Minibuffer abbreviations may be useful, and were certainly a useful thought
experiment for vim, but it won't suffice for vim. Here is the way forward:
1. Leo will have a true vim (or vim-like mode), enabled with something
like::
@bool vim-mode = True
Imo, there is no real need for more faux generality. This switch expresses
the true intent of the code perfectly.
2. In vim mode, everything that gets typed (in normal mode) will go into
the minibuffer. This will provide important feedback.

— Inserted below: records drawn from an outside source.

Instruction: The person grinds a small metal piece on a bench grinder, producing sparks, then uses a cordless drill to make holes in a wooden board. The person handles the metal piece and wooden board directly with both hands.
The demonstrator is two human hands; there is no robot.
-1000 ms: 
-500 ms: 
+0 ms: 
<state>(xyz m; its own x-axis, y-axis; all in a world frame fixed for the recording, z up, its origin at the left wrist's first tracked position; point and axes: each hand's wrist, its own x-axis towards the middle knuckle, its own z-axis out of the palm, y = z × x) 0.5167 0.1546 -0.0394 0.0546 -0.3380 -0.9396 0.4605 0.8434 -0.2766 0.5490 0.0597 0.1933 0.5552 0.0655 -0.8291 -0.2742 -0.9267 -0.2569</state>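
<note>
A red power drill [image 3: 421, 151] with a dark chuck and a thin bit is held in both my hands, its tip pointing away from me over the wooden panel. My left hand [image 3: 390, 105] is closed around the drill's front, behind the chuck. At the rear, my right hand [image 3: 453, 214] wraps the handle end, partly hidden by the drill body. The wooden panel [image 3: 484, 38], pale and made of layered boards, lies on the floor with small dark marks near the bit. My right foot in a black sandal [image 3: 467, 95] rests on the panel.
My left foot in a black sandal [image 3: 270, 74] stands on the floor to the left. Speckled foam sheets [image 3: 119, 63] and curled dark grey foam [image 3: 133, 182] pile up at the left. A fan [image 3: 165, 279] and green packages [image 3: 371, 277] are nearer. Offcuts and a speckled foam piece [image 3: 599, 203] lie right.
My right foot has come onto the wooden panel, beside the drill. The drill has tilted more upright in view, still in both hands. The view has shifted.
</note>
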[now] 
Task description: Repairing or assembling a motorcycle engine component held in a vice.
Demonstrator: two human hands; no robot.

3. There will be a new setting, say @data vim-commands. This will be a
list of simplified regular expressions, something like:
0: the actual number 0
1: an optional repeat count
2: a required repeat count
M: a set of motion commands
\M: the actual letter capital M
V: visual commands
\V: the actual letter capital V
etc.
Examples:
0
1E
VJ
1dM 2dd d2d, d$ etc
A preprocessor will translate these into a list (or maybe dict) of actual
regular expressions.
k.getArg will accept characters until one of the actual regexs match. This
imposes constraints on the regexs! The preprocessor might (or might not)
check those constraints.
When a regex matches, its components will be parsed, and the components
sent to the vim-like command given by the corresponding setting. Example:
gg vim-goto-first-line
One of the beauties of this scheme is that I can test it without changing
Leo's source code! This accelerates the project. I plan to do this today.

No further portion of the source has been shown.